[Dataset records]

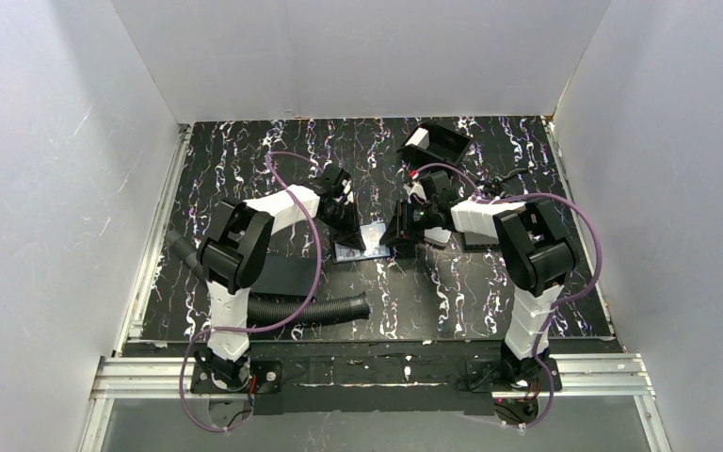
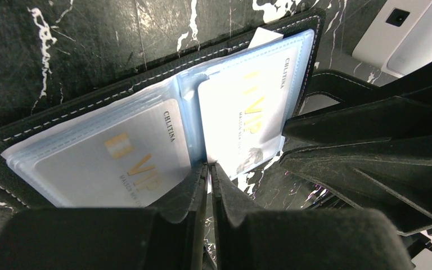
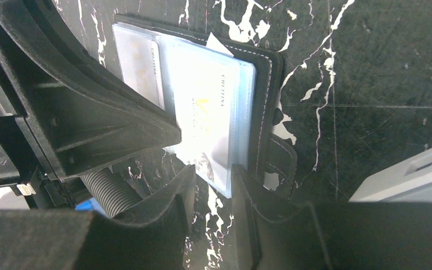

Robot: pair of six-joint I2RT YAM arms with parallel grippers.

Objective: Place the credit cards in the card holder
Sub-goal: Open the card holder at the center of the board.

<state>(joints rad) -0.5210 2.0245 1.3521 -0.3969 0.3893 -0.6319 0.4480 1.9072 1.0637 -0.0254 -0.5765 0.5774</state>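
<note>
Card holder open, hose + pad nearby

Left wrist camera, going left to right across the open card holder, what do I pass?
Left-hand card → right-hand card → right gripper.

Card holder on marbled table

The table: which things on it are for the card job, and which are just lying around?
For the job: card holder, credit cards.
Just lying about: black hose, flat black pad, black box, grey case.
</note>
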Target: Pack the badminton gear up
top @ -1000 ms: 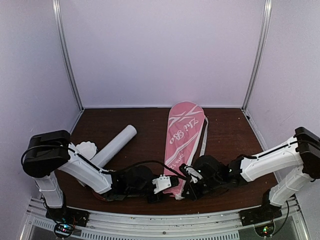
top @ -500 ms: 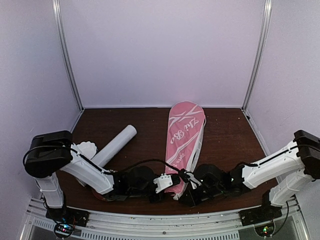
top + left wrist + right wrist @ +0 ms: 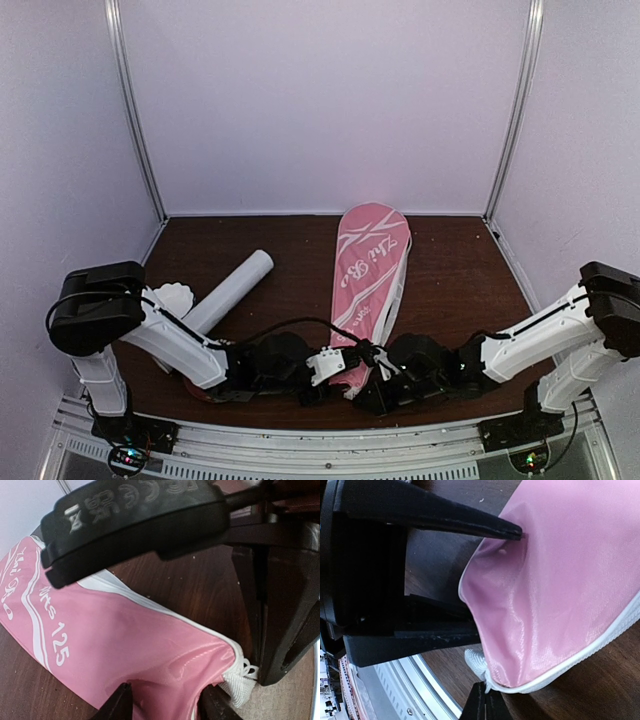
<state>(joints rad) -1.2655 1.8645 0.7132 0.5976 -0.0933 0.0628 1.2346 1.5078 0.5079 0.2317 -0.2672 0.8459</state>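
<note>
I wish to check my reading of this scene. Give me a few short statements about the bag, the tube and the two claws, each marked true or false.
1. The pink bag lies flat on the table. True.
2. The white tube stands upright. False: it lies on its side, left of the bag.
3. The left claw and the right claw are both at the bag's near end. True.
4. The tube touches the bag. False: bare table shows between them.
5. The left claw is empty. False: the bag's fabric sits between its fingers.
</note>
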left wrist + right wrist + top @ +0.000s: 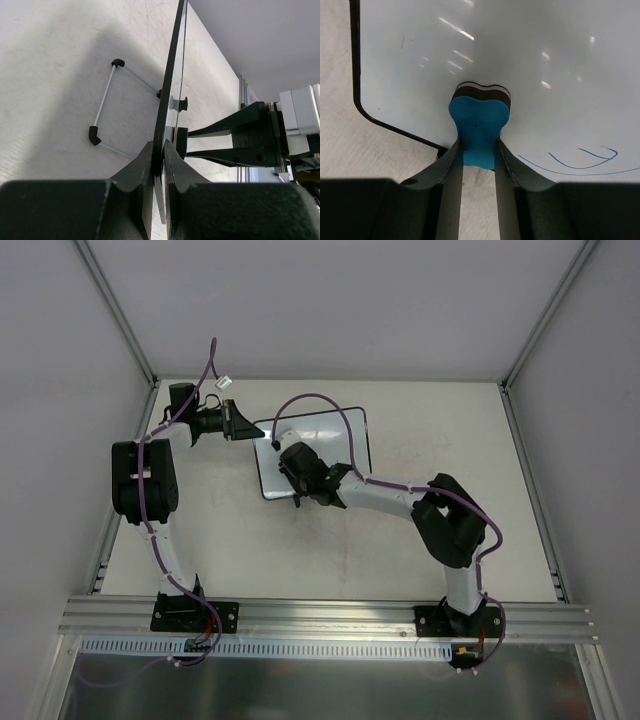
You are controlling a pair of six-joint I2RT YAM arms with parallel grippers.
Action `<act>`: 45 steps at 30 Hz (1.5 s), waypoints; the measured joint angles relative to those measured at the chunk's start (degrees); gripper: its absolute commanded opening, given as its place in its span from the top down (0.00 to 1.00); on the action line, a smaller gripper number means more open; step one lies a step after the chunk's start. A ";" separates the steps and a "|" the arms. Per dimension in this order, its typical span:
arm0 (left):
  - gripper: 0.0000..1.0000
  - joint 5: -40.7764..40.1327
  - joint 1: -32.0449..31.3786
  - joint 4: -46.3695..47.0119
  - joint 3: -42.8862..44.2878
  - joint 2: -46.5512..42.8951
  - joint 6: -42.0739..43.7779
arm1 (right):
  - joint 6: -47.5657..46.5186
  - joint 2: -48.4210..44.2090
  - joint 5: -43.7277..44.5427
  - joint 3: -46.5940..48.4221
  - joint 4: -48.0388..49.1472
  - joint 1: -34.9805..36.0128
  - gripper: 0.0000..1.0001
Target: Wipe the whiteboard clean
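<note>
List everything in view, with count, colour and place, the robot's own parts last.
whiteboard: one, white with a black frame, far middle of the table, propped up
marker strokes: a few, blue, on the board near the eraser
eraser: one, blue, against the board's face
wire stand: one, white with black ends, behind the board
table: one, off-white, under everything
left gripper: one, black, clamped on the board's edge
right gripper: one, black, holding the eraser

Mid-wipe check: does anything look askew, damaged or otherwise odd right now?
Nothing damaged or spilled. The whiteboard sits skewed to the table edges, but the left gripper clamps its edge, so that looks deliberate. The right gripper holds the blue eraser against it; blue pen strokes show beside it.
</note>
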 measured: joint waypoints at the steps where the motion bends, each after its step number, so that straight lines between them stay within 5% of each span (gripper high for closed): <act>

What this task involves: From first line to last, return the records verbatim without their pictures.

Exercise output:
Robot: pair of six-joint I2RT YAM arms with parallel grippers.

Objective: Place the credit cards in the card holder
Sub-goal: Open the card holder at the center of the board.

<state>(joints rad) -0.5210 2.0245 1.3521 -0.3969 0.3893 -0.6319 0.4480 1.9072 1.0637 -0.0254 -0.5765 0.5774</state>
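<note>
Card holder open, hose + pad nearby

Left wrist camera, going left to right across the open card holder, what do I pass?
Left-hand card → right-hand card → right gripper.

Card holder on marbled table

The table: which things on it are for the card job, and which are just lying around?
For the job: card holder, credit cards.
Just lying about: black hose, flat black pad, black box, grey case.
</note>
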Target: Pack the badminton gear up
top @ -1000 ms: 
top @ -500 ms: 
top + left wrist + right wrist @ +0 ms: 
<state>(joints rad) -1.2655 1.8645 0.7132 0.5976 -0.0933 0.0628 1.2346 1.5078 0.5079 0.2317 -0.2672 0.8459</state>
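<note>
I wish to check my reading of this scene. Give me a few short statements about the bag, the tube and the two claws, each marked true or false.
1. The pink bag lies flat on the table. True.
2. The white tube stands upright. False: it lies on its side, left of the bag.
3. The left claw and the right claw are both at the bag's near end. True.
4. The tube touches the bag. False: bare table shows between them.
5. The left claw is empty. False: the bag's fabric sits between its fingers.
</note>
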left wrist + right wrist + top @ +0.000s: 
You are controlling a pair of six-joint I2RT YAM arms with parallel grippers.
Action `<act>`: 45 steps at 30 Hz (1.5 s), waypoints; the measured joint angles relative to those measured at the chunk's start (degrees); gripper: its absolute commanded opening, given as its place in its span from the top down (0.00 to 1.00); on the action line, a smaller gripper number means more open; step one lies a step after the chunk's start. A ";" separates the steps and a "|" the arms. Per dimension in this order, its typical span:
arm0 (left):
  - gripper: 0.0000..1.0000
  - joint 5: -40.7764..40.1327
  - joint 1: -32.0449..31.3786
  - joint 4: -46.3695..47.0119
  - joint 3: -42.8862..44.2878
  - joint 2: -46.5512..42.8951
  - joint 6: -42.0739..43.7779
arm1 (right):
  - joint 6: -47.5657..46.5186
  - joint 2: -48.4210..44.2090
  - joint 5: -43.7277..44.5427
  - joint 3: -46.5940..48.4221
  - joint 4: -48.0388..49.1472
  - joint 1: -34.9805..36.0128
  - gripper: 0.0000..1.0001
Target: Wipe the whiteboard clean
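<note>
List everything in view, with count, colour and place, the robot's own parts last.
whiteboard: one, white with a black frame, far middle of the table, propped up
marker strokes: a few, blue, on the board near the eraser
eraser: one, blue, against the board's face
wire stand: one, white with black ends, behind the board
table: one, off-white, under everything
left gripper: one, black, clamped on the board's edge
right gripper: one, black, holding the eraser

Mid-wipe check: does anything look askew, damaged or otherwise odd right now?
Nothing damaged or spilled. The whiteboard sits skewed to the table edges, but the left gripper clamps its edge, so that looks deliberate. The right gripper holds the blue eraser against it; blue pen strokes show beside it.
</note>
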 measured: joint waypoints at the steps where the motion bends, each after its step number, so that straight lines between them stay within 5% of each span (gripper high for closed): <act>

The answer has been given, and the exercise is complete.